-- Opening Marker --

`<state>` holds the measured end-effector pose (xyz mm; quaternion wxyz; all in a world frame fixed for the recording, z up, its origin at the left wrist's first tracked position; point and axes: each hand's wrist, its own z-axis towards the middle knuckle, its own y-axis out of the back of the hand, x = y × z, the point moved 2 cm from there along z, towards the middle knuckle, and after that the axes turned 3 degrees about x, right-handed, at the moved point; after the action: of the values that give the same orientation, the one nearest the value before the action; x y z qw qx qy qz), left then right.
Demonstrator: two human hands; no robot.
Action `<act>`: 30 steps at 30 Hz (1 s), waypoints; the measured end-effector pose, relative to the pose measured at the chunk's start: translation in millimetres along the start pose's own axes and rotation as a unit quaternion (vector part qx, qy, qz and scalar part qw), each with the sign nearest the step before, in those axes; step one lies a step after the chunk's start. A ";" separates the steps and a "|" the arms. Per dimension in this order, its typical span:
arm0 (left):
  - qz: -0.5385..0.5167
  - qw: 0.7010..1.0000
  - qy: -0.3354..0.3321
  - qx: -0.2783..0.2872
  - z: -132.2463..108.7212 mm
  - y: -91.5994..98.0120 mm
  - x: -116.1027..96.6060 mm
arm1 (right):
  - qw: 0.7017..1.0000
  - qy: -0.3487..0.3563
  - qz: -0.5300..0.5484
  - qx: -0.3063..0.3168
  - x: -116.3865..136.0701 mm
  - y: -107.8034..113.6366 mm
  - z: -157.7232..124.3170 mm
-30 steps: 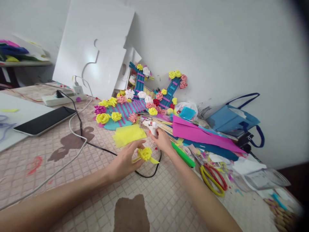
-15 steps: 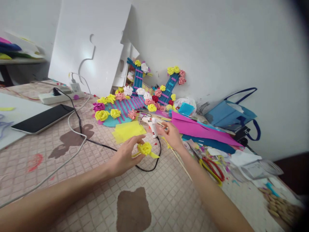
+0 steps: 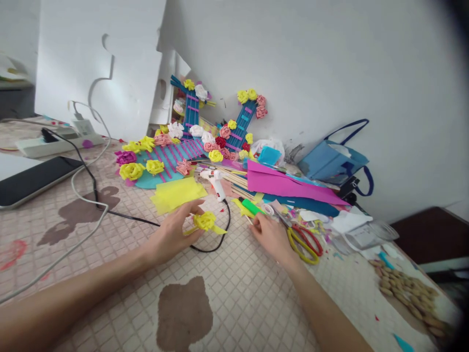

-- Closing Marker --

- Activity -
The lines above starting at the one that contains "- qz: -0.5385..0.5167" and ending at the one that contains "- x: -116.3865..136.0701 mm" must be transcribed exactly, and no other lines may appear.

- Solution to the problem -
  - qz: -0.5385..0.5167
  - qw: 0.7010..1.0000
  - qy: -0.3354..0.3321
  - qx: -0.2783..0.2872
  - z: -132.2463..108.7212 mm
  - y: -91.5994..98.0120 mm
  - x: -116.1027..96.6060 mm
arm1 (right):
  - qw: 0.7017..1.0000
  - qy: -0.3487..0.3563
  - qz: -0.5300..0.5484
  - qx: -0.3063..0.3168
  - x: -116.3865..136.0701 mm

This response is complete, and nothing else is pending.